Thank you very much for your support!
[Home] [Databases] [World Law] [Multidatabase Search] [Help] [Feedback] | ||
High Court of Ireland Decisions |
||
You are here: BAILII >> Databases >> High Court of Ireland Decisions >> Minister for Justice v Singh (Approved) [2024] IEHC 516 (15 July 2024) URL: http://www.bailii.org/ie/cases/IEHC/2024/2024IEHC516.html Cite as: [2024] IEHC 516 |
[New search] [Printable PDF version] [Help]
THE HIGH COURT
[2024] IEHC 516
[2023 No. 233 EXT]
BETWEEN
MINISTER FOR JUSTICE
APPLICANT
AND
AMIRIK SINGH
RESPONDENT
JUDGMENT of Mr Justice Patrick McGrath delivered on the 15th of July 2024
A. APPLICATION
1.1 By this application, the applicant seeks an order for the surrender of the respondent to the Republic of Italy pursuant to a European Arrest Warrant dated 17 July 2023 ("the EAW"). This EAW was issued by Maria Beatrice Parati, Judge for Preliminary Investigations of the Court of Bergamo, as the issuing judicial authority.
1.2 The EAW is a prosecution warrant and seeks the surrender of the respondent in order to prosecute him for three offences which carry a maximum penalty of 14 years' imprisonment.
1.3 The issuing State has certified that the offences to which the warrant relate are contrary to Articles 56, 110 and 575 of the Criminal Code, as well as Articles 61 no. 2, 81 paragraph 2, 110 of the Criminal Code, 10, 12 14 of Law 14 October 1974 n. 497, 23 paragraph 4 (regarding Article 11) of Law 18 April 1975 n. 110.
1.4 The respondent was arrested on 23rd October 2023 on foot of a Schengen Information System II alert and brought before the High Court on the same date. The EAW was produced to the High Court on 17th July 2023.
1.5 I am satisfied that the person before the court, the respondent, is the person in respect of whom the EAW was issued. No issue was raised in that regard.
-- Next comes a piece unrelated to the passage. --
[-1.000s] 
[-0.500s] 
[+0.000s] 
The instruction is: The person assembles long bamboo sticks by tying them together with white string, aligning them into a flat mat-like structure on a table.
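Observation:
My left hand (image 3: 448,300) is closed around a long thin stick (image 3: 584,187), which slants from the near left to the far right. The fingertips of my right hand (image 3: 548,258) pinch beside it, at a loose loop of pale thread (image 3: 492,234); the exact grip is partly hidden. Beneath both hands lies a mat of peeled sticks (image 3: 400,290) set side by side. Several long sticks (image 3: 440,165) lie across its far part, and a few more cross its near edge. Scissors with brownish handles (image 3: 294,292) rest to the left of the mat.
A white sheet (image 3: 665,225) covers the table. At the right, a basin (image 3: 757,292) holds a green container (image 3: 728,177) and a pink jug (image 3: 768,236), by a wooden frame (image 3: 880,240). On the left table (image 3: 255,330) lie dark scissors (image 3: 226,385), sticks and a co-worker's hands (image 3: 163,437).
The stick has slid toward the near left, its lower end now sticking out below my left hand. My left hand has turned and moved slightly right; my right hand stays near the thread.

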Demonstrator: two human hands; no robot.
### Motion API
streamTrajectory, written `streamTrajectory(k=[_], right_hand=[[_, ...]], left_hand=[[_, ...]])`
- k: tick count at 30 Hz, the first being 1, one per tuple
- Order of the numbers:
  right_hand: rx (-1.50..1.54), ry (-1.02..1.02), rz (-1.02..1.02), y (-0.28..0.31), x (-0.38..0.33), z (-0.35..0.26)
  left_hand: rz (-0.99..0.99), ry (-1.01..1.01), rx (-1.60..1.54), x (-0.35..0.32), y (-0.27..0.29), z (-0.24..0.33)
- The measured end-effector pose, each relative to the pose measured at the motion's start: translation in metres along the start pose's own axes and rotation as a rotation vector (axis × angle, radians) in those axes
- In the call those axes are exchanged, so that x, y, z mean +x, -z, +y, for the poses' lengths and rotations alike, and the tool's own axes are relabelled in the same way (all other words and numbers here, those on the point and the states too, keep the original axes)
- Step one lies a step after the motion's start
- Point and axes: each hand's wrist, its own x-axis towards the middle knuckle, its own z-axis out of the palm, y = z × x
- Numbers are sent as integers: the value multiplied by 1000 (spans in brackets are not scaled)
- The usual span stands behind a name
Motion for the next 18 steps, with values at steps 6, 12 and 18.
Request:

1.6 I am satisfied that none of the matters referred to in section 22, 23 and 24 of the European Arrest Warrant Act, 2003, as amended ("the 2003 Act"), arise for consideration in this application and surrender of the respondent is not precluded for any of the reasons set forth in any of those sections.
1.7 I am satisfied that the minimum gravity requirements of the Act of 2003 have been met. The maximum sentence in respect of each of the offences for which surrender is sought is in excess of one years imprisonment.
1.8 I am further satisfied that the EAW was issued by a judicial authority within the meaning of the Framework Decision and the 2003 Act.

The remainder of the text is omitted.